Collection entries:
/---
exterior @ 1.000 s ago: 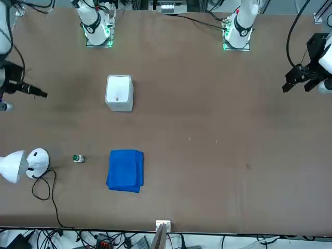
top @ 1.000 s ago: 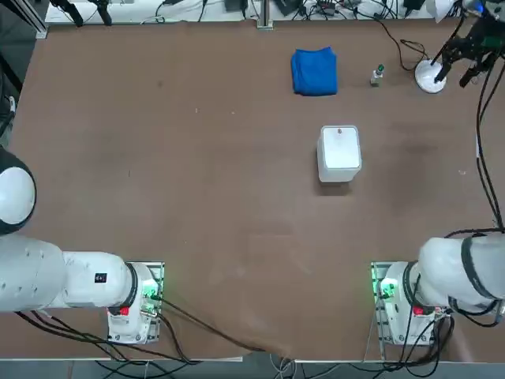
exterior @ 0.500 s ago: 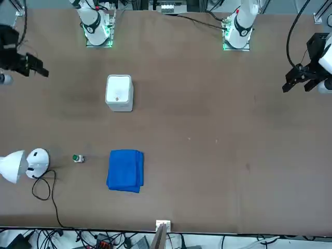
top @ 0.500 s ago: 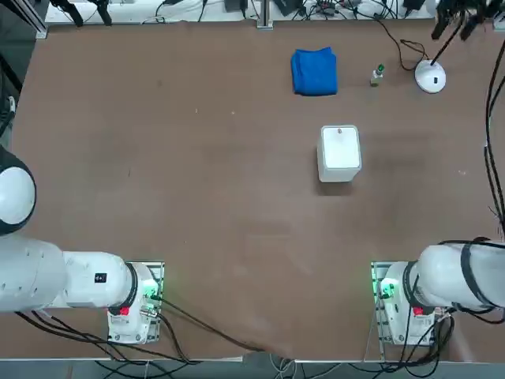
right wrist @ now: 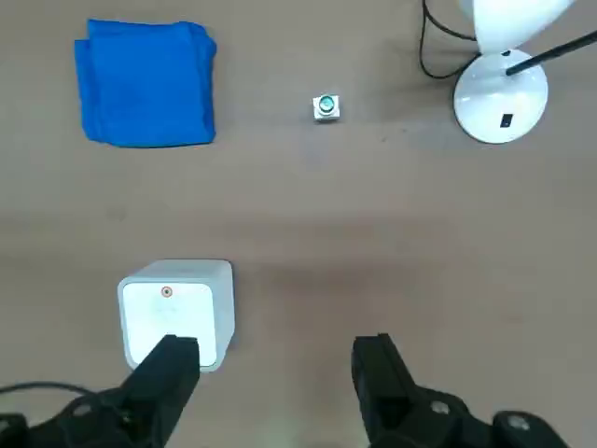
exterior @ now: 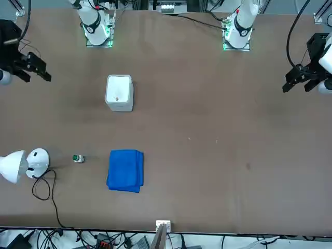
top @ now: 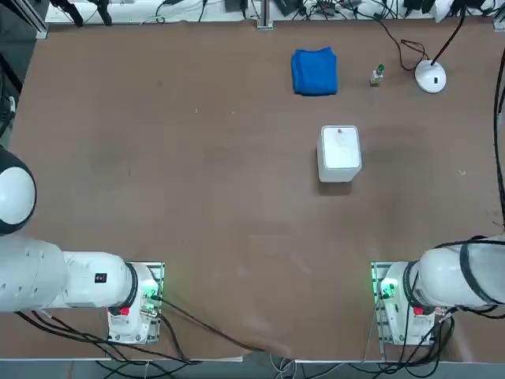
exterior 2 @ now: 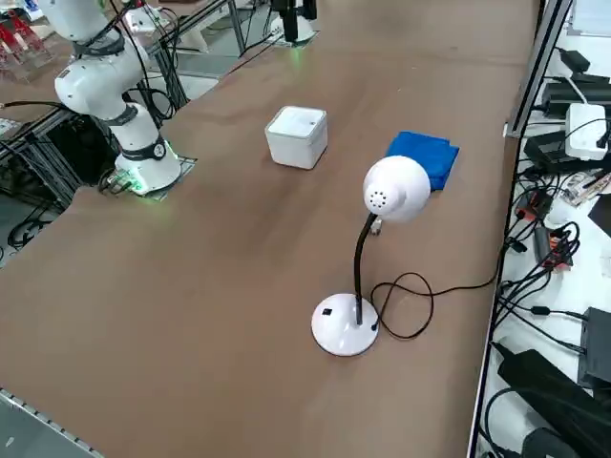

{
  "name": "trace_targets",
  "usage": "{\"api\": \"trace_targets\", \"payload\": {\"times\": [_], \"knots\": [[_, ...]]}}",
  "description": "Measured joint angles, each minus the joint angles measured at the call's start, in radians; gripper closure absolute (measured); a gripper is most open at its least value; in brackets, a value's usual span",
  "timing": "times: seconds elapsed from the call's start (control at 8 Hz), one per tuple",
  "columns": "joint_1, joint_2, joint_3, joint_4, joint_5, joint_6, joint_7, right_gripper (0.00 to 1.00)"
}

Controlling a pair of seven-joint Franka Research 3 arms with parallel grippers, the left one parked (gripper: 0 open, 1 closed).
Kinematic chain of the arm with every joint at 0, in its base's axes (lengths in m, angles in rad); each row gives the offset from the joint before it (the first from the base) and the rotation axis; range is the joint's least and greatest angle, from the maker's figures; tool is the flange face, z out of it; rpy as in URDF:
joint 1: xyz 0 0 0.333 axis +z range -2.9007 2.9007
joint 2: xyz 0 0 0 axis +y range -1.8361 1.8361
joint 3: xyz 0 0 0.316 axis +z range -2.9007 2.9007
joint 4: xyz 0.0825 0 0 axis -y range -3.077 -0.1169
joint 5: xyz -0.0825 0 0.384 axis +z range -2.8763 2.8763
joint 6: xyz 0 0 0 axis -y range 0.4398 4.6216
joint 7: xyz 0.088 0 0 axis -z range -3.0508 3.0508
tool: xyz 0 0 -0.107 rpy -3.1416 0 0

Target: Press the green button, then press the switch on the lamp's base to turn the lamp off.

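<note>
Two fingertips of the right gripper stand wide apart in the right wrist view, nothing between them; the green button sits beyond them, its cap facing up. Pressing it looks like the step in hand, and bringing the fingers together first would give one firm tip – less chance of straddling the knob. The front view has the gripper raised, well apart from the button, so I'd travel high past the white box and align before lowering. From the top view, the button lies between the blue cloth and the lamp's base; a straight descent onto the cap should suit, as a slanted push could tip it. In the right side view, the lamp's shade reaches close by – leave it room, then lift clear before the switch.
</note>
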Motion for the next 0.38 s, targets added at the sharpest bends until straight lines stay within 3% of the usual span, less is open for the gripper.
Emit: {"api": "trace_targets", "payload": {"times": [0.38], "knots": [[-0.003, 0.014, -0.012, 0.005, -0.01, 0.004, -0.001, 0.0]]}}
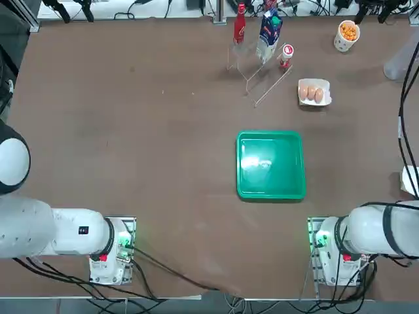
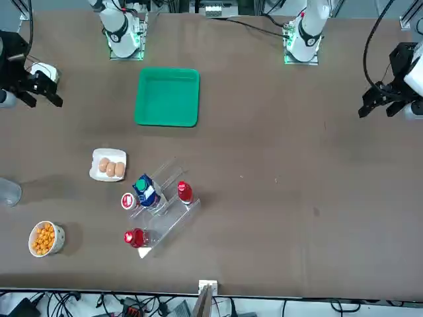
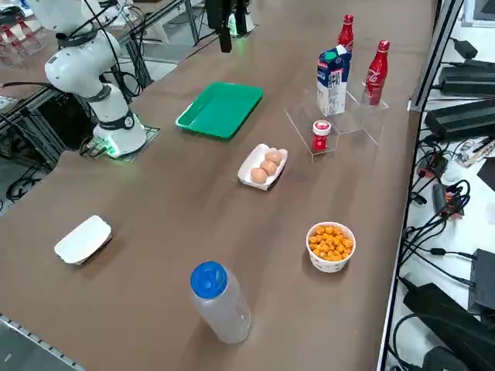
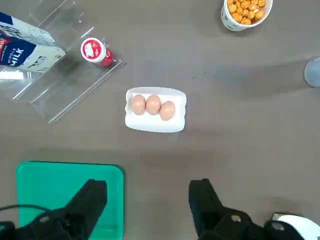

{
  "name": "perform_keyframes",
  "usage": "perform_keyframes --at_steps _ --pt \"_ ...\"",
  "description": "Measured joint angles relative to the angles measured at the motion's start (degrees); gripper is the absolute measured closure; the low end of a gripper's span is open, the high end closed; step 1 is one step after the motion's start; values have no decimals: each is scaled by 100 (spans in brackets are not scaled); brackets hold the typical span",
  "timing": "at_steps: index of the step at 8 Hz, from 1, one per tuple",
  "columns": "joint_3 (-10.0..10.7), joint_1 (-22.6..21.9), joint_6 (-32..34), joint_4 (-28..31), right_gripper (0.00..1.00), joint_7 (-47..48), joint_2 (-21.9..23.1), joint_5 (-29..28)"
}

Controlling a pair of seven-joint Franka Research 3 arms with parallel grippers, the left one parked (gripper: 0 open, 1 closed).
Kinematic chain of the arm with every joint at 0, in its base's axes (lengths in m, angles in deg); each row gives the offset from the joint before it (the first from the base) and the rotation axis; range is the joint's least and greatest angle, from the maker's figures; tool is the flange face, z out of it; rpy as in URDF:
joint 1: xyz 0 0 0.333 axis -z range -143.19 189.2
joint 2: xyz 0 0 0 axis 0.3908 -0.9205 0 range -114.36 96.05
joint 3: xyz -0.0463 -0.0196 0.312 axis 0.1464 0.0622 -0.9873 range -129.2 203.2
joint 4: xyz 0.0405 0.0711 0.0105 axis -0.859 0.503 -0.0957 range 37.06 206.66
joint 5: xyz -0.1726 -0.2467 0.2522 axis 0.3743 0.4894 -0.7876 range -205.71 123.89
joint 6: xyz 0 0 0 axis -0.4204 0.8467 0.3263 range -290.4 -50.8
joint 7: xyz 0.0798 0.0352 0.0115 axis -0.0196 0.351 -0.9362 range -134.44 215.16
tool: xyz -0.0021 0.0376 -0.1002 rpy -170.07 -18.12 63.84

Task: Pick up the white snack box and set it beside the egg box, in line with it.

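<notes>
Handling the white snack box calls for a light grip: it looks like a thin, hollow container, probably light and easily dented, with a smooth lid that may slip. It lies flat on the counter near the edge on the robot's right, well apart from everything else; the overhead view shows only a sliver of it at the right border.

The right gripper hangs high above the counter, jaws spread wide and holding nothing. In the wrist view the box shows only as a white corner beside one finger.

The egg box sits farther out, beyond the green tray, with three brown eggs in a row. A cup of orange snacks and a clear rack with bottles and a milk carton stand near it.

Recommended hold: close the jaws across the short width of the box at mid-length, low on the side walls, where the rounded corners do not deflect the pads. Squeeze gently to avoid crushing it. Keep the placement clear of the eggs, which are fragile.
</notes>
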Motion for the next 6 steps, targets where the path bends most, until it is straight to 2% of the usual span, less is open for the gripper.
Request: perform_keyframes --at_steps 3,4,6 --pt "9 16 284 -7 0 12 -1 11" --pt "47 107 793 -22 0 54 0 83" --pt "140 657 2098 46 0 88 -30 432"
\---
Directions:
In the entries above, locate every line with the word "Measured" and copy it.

Exercise output:
  "description": "Measured joint angles, each minus the joint angles measured at the call's start, in radians; gripper closure absolute (measured); a gripper is most open at its least value; in brackets, a value's usual span",
  "description": "Measured joint angles relative to the angles measured at the motion's start (degrees); gripper is the absolute measured closure; the low end of a gripper's span is open, the high end closed; step 1 is one step after the motion's start; values have no decimals: each is scaled by 100 (spans in brackets are not scaled); brackets hold the typical span",

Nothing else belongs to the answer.